相変わらず、内需型のサービス業や小売業が中心だが、IoT(モノのインターネット)やAI(人工知能)がらみのスタートアップ企業のIPOが増えつつある。これが18年の特色だろう。
野村證券のように「90~100社が新規上場」といった強気の見方も、ないわけではない。しかし、「小さな企業より、基盤が固まっている企業を、しっかり上場させたい」という証券界の気運が高まっている。
今年のIPO第1号となったのは、業務用食材などのEC(電子商取引)サイトを運営するMマート。2月23日に東証マザーズに上場した。上場初日は買い気配のままで、取引が成立しなかった。気配は公募・売り出し価格(1240円)の2.3倍となる2852円まで上昇した。

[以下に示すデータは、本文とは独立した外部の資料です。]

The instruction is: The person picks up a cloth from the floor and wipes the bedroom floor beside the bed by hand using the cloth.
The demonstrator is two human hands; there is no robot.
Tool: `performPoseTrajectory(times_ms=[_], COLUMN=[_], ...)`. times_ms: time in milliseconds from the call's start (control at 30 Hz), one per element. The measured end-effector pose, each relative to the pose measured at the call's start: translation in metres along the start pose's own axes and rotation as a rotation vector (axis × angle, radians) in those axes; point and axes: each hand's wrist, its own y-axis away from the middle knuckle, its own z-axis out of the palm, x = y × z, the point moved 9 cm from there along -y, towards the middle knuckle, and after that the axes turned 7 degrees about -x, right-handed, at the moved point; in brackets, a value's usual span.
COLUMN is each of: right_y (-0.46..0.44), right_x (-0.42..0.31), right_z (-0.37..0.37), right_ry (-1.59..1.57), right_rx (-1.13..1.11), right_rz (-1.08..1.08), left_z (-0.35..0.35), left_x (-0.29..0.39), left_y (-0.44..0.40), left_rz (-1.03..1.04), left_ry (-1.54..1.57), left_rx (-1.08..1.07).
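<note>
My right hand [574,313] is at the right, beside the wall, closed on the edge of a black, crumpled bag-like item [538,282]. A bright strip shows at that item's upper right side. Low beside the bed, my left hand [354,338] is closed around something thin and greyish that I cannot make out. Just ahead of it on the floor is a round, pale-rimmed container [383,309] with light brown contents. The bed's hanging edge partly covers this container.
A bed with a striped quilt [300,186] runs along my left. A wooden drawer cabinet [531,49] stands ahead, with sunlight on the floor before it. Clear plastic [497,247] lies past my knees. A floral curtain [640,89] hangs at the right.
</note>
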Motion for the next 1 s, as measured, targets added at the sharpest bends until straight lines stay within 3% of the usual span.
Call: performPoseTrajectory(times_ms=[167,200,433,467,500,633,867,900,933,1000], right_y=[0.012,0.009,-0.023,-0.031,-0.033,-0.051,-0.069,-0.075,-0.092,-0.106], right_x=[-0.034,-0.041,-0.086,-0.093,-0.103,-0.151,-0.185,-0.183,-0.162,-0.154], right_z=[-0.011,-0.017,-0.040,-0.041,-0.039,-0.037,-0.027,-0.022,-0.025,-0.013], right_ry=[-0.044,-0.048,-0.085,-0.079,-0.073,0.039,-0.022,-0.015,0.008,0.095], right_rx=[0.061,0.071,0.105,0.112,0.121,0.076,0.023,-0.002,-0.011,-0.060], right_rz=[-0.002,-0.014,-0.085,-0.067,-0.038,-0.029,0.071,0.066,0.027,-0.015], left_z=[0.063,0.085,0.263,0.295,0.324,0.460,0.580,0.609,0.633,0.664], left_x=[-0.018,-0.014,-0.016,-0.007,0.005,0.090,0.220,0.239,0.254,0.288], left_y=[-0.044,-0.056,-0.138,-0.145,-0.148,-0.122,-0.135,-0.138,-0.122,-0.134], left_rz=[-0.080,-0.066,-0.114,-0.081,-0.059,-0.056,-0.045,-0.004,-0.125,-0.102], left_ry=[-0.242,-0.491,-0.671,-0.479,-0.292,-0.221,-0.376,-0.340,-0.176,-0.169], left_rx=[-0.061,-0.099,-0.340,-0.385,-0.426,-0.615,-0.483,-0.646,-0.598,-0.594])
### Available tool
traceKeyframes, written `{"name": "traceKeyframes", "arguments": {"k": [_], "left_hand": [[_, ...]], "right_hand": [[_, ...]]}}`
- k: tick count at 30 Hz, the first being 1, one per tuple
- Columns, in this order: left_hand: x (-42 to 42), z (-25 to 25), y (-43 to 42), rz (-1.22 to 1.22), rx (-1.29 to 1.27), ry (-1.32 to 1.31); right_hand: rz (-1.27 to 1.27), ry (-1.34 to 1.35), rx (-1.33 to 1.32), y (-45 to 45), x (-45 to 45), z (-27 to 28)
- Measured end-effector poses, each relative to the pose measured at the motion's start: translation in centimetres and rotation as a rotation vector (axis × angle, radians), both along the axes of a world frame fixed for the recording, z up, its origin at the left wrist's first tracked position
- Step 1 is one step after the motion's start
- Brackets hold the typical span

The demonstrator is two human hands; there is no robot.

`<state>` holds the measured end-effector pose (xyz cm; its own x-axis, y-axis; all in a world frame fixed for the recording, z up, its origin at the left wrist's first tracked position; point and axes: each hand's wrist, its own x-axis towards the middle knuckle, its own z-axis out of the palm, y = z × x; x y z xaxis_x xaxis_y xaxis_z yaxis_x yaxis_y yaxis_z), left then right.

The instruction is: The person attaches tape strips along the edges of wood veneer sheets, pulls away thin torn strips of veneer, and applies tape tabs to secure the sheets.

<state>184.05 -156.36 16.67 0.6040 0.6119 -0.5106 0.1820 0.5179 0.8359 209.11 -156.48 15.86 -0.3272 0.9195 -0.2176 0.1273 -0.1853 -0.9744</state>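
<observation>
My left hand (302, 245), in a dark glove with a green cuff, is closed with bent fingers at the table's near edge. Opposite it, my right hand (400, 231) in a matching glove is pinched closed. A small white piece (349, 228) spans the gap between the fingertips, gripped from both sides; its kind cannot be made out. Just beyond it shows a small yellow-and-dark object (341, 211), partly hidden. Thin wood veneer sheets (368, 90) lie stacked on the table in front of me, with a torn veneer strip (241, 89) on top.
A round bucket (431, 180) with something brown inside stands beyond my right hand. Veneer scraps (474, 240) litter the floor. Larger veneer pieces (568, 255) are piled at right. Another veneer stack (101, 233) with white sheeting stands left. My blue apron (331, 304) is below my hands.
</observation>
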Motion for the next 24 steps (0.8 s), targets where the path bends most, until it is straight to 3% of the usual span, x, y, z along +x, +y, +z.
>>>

土日をはさんで26日、上場2日目に公開価格の4.34倍の5380円で初値を付け、高値は6200円だった。さらに27日には6970円まで上昇し、「上々の滑り出し」(大手証券)だった。Mマートの村橋孝嶺社長は「上場で信用力を高め、優秀な人材を確保したい」と、記者会見で語った。28日は5790円(70円安)となり、高値から1000円以上下げた。
USJやJR貨物の上場に関心集まる
18年のIPOの目玉は、ITや通信関連となる。
最大の案件になりそうなのが、ソフトバンクグループの携帯事業子会社であるソフトバンクだ。東証1部に直接上場することになる見通しで、ソフトバンクが3割程度の株式を売り出すとみられ、資金調達額は2兆円規模と取り沙汰されている。2兆円となれば、17年のIPO90社が調達した総額の3倍を超える。
フリーマーケットアプリのメルカリは「6月の上場を目指している」(大手証券会社)といわれている。だが、メルカリのビジネスモデルは功罪相半ばするため、審査は長引く可能性があるとの指摘もある。